── Given data ──
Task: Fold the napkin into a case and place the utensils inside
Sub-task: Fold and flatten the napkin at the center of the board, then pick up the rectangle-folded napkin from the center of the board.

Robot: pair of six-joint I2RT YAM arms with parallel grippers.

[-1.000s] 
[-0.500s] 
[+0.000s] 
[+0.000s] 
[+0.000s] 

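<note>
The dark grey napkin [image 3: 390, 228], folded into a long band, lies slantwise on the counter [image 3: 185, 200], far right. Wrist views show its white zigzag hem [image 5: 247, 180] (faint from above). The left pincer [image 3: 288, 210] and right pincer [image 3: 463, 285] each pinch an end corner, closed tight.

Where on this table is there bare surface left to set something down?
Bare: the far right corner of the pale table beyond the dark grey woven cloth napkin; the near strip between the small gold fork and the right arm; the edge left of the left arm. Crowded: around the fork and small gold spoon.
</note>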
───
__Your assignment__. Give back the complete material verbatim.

__Exercise output__.
Task: Fold the napkin into a case and place the utensils inside
Sub-task: Fold and flatten the napkin at the center of the board, then pick up the rectangle-folded napkin from the center of the board.

Robot: pair of six-joint I2RT YAM arms with parallel grippers.

[-1.000s] 
[-0.500s] 
[+0.000s] 
[+0.000s] 
[+0.000s] 

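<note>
The dark grey napkin [image 3: 390, 228], folded into a long band, lies slantwise on the counter [image 3: 185, 200], far right. Wrist views show its white zigzag hem [image 5: 247, 180] (faint from above). The left pincer [image 3: 288, 210] and right pincer [image 3: 463, 285] each pinch an end corner, closed tight.

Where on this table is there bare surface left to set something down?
Bare: the far right corner of the pale table beyond the dark grey woven cloth napkin; the near strip between the small gold fork and the right arm; the edge left of the left arm. Crowded: around the fork and small gold spoon.
</note>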

This answer is complete.